This year, more than 2,000 Swiss women over the age of 64 are waging a legal battle at the European Court of Human Rights in Strasbourg, France. Called Senior Women for Climate Protection Switzerland (KlimaSeniorinnen Schweiz), the association is suing the Swiss government in Europe’s highest human-rights court for not doing enough to combat climate change and to protect their health from related heat risks.

It is a landmark case (see go.nature.com/3j8tsd2) and its success hinges largely on the scientific evidence. A ruling is expected at the end of this year at the earliest. Given the high stakes, we decided to contribute as a group of interested and concerned academic specialists at the University of Bern, Switzerland. We represent fields including climate, health, social and political sciences; economics; ethics; Swiss constitutional and administrative law; and human-rights and public international law. We supplied independent scientific evidence and legal advice to the court in the form of an amicus curiae (‘friends of the court’) brief. We are one of more than 20 groups to do so in this case.

The KlimaSeniorinnen argue that their rights to life and to private and family life are threatened by global and regional warming caused by human activities.
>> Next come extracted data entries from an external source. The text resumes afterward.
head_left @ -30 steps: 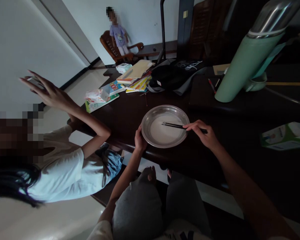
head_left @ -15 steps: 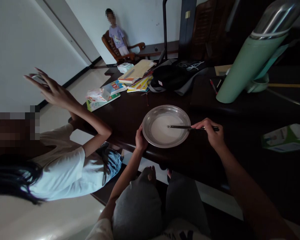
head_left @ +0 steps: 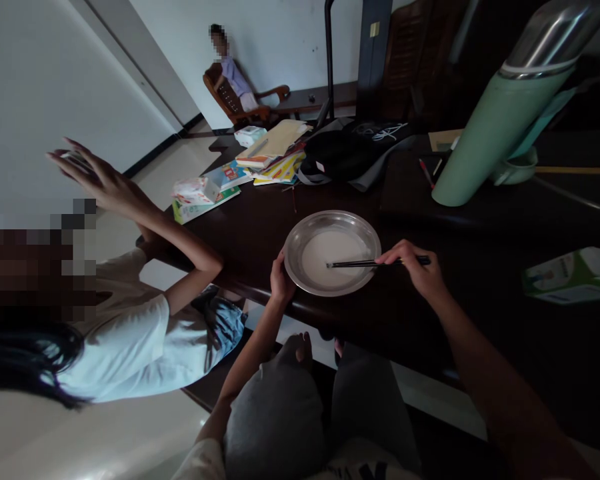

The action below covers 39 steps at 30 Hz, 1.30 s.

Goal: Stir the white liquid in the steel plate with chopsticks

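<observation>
A shallow round metal bowl (head_left: 300, 277) stands on the dark table near its front edge, with a white milky mixture (head_left: 325, 250) in it. My left hand (head_left: 281, 280) grips the bowl's left rim, thumb up along the side and fingers partly hidden beneath. Closed around dark chopsticks (head_left: 355, 263) is my right hand (head_left: 417, 267), just past the bowl's right rim. The chopsticks slant almost flat over that rim, and their tips are in the white mixture near the bowl's middle.
A green thermos (head_left: 500, 133) and a green-white carton (head_left: 570, 275) stand to the right. Books (head_left: 275, 157), a tissue pack (head_left: 196, 190) and a black bag (head_left: 350, 157) lie behind the bowl. A person (head_left: 125, 333) leans an elbow at the left; another (head_left: 237, 80) is on a far chair.
My right hand has shifted slightly left and down, carrying the chopstick tips toward the near left inside the bowl. The left hand and bowl stay put. The far person leans differently.
</observation>
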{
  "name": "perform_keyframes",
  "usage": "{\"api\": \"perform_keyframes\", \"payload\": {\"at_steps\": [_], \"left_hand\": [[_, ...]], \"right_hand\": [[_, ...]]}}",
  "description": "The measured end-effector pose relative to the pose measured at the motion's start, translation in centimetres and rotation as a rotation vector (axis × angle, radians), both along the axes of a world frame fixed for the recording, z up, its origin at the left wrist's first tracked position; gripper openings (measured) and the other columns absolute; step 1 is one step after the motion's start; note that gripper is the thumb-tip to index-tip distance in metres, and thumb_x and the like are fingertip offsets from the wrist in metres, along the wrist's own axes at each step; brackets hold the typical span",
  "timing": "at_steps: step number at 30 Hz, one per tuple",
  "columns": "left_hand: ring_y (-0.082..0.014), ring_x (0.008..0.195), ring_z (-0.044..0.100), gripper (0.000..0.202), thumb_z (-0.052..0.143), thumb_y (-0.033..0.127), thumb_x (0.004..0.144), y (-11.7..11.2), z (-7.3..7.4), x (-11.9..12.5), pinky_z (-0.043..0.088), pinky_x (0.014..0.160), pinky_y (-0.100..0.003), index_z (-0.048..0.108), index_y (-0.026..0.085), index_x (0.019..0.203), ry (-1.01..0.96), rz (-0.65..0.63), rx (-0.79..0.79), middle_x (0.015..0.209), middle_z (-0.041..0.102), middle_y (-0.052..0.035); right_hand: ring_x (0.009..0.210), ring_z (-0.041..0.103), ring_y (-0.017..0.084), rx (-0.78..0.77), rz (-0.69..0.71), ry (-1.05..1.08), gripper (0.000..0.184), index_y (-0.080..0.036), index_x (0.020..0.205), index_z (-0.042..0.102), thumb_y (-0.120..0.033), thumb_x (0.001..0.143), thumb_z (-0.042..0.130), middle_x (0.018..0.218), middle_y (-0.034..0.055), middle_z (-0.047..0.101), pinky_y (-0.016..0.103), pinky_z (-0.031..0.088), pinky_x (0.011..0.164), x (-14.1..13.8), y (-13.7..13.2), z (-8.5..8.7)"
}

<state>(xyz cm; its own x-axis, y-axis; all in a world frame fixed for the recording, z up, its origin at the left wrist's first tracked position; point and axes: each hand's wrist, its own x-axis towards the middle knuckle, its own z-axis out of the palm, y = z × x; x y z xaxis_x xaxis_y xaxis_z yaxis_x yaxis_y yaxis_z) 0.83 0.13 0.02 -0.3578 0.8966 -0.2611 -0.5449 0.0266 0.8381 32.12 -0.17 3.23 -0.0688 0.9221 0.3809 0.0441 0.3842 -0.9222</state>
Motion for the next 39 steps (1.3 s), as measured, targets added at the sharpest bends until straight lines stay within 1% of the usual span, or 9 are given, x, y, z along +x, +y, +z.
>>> {"api": "perform_keyframes", "payload": {"at_steps": [3,8,13,16,19,25,31,36,39], "left_hand": [[-0.0347,0.128,0.077,0.02,0.069,0.035,0.091,-0.09,0.27,0.12,0.062,0.107,-0.042,0.084,0.025,0.1,-0.001,0.001,-0.005,0.094,0.085,-0.0054],[-0.0365,0.133,0.075,0.024,0.069,0.035,0.089,-0.07,0.25,0.21,0.061,0.109,-0.043,0.083,0.023,0.104,-0.01,-0.02,0.018,0.105,0.087,-0.008],[-0.0357,0.129,0.076,0.017,0.075,0.039,0.085,0.02,-0.11,0.02,0.062,0.109,-0.043,0.079,0.024,0.092,-0.005,-0.007,0.022,0.097,0.085,-0.0058],[-0.0351,0.127,0.077,0.017,0.077,0.04,0.084,0.03,-0.21,-0.05,0.062,0.108,-0.042,0.078,0.025,0.091,-0.004,-0.011,0.017,0.097,0.085,-0.0053],[-0.0356,0.129,0.076,0.018,0.076,0.041,0.085,0.04,-0.26,-0.06,0.061,0.109,-0.043,0.078,0.024,0.092,0.002,-0.017,0.003,0.098,0.085,-0.0065],[-0.0356,0.129,0.076,0.016,0.077,0.039,0.084,0.03,-0.42,-0.19,0.061,0.11,-0.042,0.08,0.025,0.091,-0.009,-0.02,0.041,0.097,0.085,-0.0059],[-0.0337,0.124,0.078,0.02,0.073,0.036,0.087,0.15,-0.41,-0.03,0.06,0.109,-0.041,0.082,0.021,0.096,-0.012,-0.001,0.023,0.091,0.084,-0.0054],[-0.0344,0.125,0.078,0.017,0.074,0.039,0.086,0.12,-0.43,-0.03,0.062,0.107,-0.042,0.081,0.025,0.093,0.019,-0.009,0.024,0.092,0.084,-0.0055],[-0.0351,0.128,0.077,0.017,0.073,0.04,0.085,0.08,-0.33,0.02,0.062,0.108,-0.042,0.08,0.025,0.092,0.024,-0.015,0.035,0.096,0.085,-0.0066]], "right_hand": [[0.095,0.081,0.03,0.026,0.048,-0.096,0.053,-0.034,0.079,0.086,-0.078,0.102,0.066,0.093,0.0059,0.09,0.05,0.064,0.096,-0.41,-0.01,-0.11],[0.086,0.081,0.028,0.007,-0.108,0.025,0.058,-0.03,0.073,0.081,-0.076,0.104,0.065,0.084,0.0056,0.087,0.048,0.064,0.092,0.23,0.18,-0.23],[0.089,0.083,0.029,-0.01,0.053,-0.024,0.057,-0.03,0.077,0.085,-0.077,0.102,0.067,0.087,0.006,0.088,0.047,0.064,0.093,-0.21,0.08,-0.37],[0.099,0.083,0.03,0.013,0.005,-0.066,0.052,-0.032,0.082,0.087,-0.077,0.101,0.069,0.094,0.0059,0.09,0.048,0.061,0.101,-0.13,0.2,-0.51],[0.089,0.082,0.027,-0.003,-0.082,0.025,0.055,-0.031,0.075,0.083,-0.074,0.104,0.067,0.088,0.0048,0.088,0.047,0.063,0.095,0.36,0.32,-0.59],[0.094,0.083,0.028,0.025,0.045,-0.061,0.052,-0.032,0.082,0.087,-0.076,0.103,0.068,0.095,0.0054,0.09,0.048,0.064,0.096,-0.35,0.21,-0.69],[0.084,0.082,0.027,0.009,-0.133,0.039,0.058,-0.029,0.074,0.081,-0.076,0.104,0.065,0.083,0.0053,0.087,0.046,0.064,0.09,0.43,0.42,-0.67],[0.092,0.085,0.028,-0.023,0.058,-0.034,0.056,-0.03,0.079,0.085,-0.079,0.101,0.067,0.09,0.0061,0.089,0.046,0.065,0.096,-0.06,0.2,-0.53],[0.101,0.085,0.03,-0.008,0.0,-0.054,0.054,-0.031,0.082,0.086,-0.079,0.1,0.069,0.096,0.0061,0.09,0.049,0.064,0.103,-0.04,0.27,-0.53]]}}
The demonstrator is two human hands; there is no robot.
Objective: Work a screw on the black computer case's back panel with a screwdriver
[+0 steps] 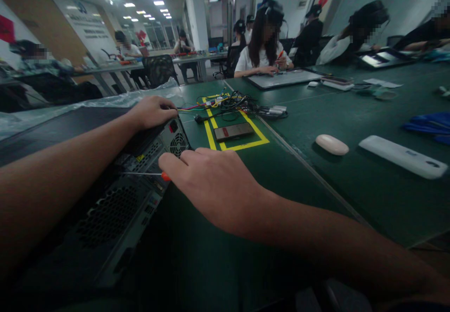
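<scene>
A black computer case (142, 209) stands at the left, its metal rear side with ports, a fan grille (178, 144) and a honeycomb vent turned toward me. My left hand (151, 111) lies over its top rear edge, fingers curled round the corner. In my right hand (218, 185) is a screwdriver (165, 176) with an orange handle, mostly covered by the closed fingers. Its thin shaft points left, level, toward the rear panel. Whether the tip touches a screw is too dark to tell.
Beyond my hands, a phone (235, 132) lies inside yellow tape, beside tangled cables (242, 101). To the right are a pale oval case (332, 144), a long white object (403, 156) and blue cloth-like material (431, 123). Clear plastic sheeting (154, 92) lies behind the case. A person (262, 45) sits across.
</scene>
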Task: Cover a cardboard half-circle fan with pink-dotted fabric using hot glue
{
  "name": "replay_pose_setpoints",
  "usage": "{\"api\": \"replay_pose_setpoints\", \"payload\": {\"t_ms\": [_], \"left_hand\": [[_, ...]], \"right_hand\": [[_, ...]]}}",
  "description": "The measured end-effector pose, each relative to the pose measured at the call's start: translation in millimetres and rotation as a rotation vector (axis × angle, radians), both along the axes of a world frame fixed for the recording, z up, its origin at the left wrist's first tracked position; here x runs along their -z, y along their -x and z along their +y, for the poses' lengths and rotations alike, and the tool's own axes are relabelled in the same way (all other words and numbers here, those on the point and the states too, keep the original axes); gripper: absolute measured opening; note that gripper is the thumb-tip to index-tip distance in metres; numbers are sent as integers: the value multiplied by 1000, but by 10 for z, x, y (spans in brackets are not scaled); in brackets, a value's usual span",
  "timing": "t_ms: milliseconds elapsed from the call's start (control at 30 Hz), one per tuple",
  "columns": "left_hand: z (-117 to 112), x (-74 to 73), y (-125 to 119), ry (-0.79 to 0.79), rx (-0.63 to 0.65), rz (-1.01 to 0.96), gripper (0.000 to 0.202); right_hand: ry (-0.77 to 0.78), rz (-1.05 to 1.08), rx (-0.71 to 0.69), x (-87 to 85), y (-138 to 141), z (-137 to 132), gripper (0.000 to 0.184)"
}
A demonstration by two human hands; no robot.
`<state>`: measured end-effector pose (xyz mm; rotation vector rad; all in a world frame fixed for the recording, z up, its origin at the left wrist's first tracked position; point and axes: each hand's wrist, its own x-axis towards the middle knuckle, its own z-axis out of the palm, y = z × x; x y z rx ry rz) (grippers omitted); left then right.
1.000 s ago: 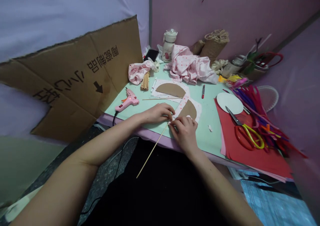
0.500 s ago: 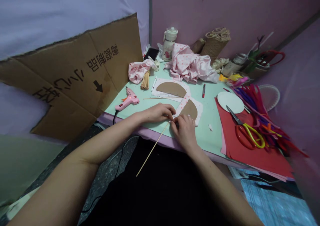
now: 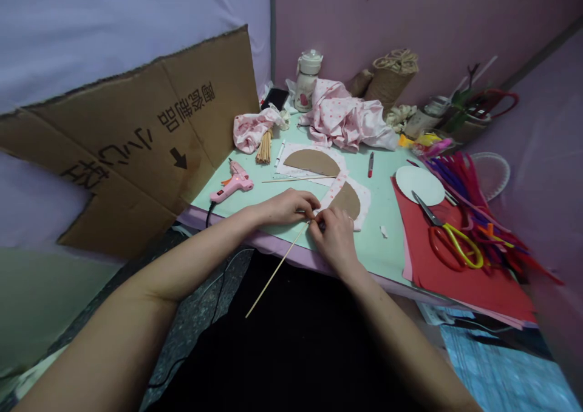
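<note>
At the table's front edge both hands meet over a piece of pink polka-dot fabric (image 3: 334, 192) with a half-round brown cardboard (image 3: 347, 202) lying on it. My left hand (image 3: 295, 206) has its fingers curled and pinches the near end of the fabric's folded strip. Close beside it, my right hand (image 3: 336, 233) is bent over the same corner, fingertips closed on the fabric. A thin wooden skewer (image 3: 276, 272) runs out from under the fingers, past the edge and over my lap; its upper end is hidden. Behind lies a second cardboard half-circle (image 3: 312, 161) on fabric, with another skewer (image 3: 298, 179).
A pink glue gun (image 3: 234, 181) lies left, near a bundle of skewers (image 3: 264, 148). Crumpled fabric (image 3: 341, 114) and a bottle (image 3: 307, 81) stand behind. Scissors (image 3: 449, 236) rest on red sheets (image 3: 423, 260) at right. Upright cardboard (image 3: 150, 127) borders the left.
Both hands stay at the fabric corner with only slight finger movement. The skewer's free end has shifted a little to the left and up.
</note>
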<state>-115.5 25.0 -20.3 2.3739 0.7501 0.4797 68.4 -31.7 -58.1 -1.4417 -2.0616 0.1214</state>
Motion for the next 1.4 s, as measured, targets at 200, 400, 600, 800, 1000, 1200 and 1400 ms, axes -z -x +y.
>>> {"api": "replay_pose_setpoints", "payload": {"t_ms": [200,400,600,800,1000,1200,1400], "left_hand": [[-128,-121,97,-103,-148,25,22],[-532,-319,635,-266,-809,152,27],[-875,-214,1015,-252,-1303,438,49],[-830,-49,1004,-218,-1331,506,53],[-669,-3,953,-208,-1300,586,38],[-779,-124,880,-290,-1277,406,29],[-927,-519,329,-337,-782,72,23]], "right_hand": [[-48,46,-52,-38,-87,-95,8],[-168,-96,-60,-75,-158,-244,11],[-261,-153,-103,-161,-192,-295,12],[-185,-231,-221,-246,-278,-420,13],[-185,-69,-237,-309,-362,-511,6],[-137,143,-222,-407,-355,-593,7],[132,601,-240,-486,-105,-654,24]]}}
Older people are more likely to die from the effects of excessive heat, and women are more at risk than are men1,2. The Swiss government bears responsibility, the women contend, because it has consistently failed to substantially reduce its greenhouse-gas emissions to lower these risks.

Specifically, the association asked the court to order Switzerland “to put in place all necessary measures” to do its fair share “to prevent a global temperature increase of more than 1.5 °C above pre-industrial levels” by adopting “the legislative and administrative framework necessary to effectively protect the Applicants’ right to life and family and private life”.

This case, along with two other leading cases pending in the court (see go.nature.com/44wvvbt), will eventually clarify whether, and to what extent, the 46 states under the court’s jurisdiction are legally obliged to mitigate climate change to protect people against harms to health.

Legal cases involving climate change are on the rise. As of May 2023, around 1,550 cases have been litigated since the Paris climate agreement in 2015, compared with only 800 in the previous 28 years (1986–2014). In nearly 55% of all cases in which the courts have made an interim or final decision, the outcome has been favourable to climate action3. Since 2019, higher courts in the Netherlands, Ireland, France and Germany have ordered their governments to strengthen climate mitigation efforts on the basis of human-rights obligations. Whether the KlimaSeniorinnen case is won or lost has wide ramifications: it will set the course for future law on climate change across Europe.

Nonetheless, many climate lawsuits have failed, often owing to unsatisfactory scientific evidence or inadequate judicial treatment of it4. The KlimaSeniorinnen case bears a similar risk. It stems from litigation begun in 2016, which was dismissed by the Swiss Federal Administrative Court in 2018 and the Swiss Federal Supreme Court in 2020. Those judges held that the older women were “not particularly affected”, that this was a political rather than a legal issue, and that there was “still time” to combat dangerous climate change. Those judgments were widely criticized at the time for being disengaged with science5. Since then, the evidence base around heatwaves and other climate impacts has strengthened.

Admittedly, legal judgments related to climate change are difficult to make because the underlying science is complex and spans many disciplines6. For example, to gauge climate-related health risks, one must understand how climate processes unfold and how heat and other stressors affect health. Similarly, probabilities drawn from scientific reports by the Intergovernmental Panel on Climate Change need to be translated into legal language. As last month’s victory in the Held v. Montana children’s climate lawsuit underlines, science and its connection to the law play a crucial part in securing successes in climate litigation.

With the landmark Swiss case pending, we decided to assist the court by assessing the risks for older women in Switzerland and translating those risks into legal language. Here we share our experiences and highlight six lessons.

Decide where to focus your intervention

In April 2022, the European Court of Human Rights gave the KlimaSeniorinnen case priority status and referred it to its Grand Chamber. This happens when a case raises a serious legal question — here, to what extent, if at all, is climate change a human-rights issue under the European Convention on Human Rights? This opened a window for third parties to file interventions. In July 2022, we sent such a request to the court, which it granted in October. This gave us just six weeks to assemble our evidence, which we submitted in December 2022.

A group of Swiss retirees applaud and hold a banner that reads 'KlimaSeniorinnen'

KlimaSeniorinnen members at the European Court of Human Rights in Strasbourg, France.Credit: Jean-Francois Badias/Associated Press/Alamy

The tight deadline was challenging. We had to find a distinctive voice as a group of experts in different fields, and agree on methodology. For example, we had to decide how far back we would go to assess Switzerland’s climate policies and performance; we settled on a baseline year of 1990. Looking at recent years underlines the urgency of stricter climate policies, whereas looking further back exposes structural failings more easily. Similarly, we had to decide to what extent we would consider climate action in neighbouring states, which we did selectively to put Swiss actions in a wider context.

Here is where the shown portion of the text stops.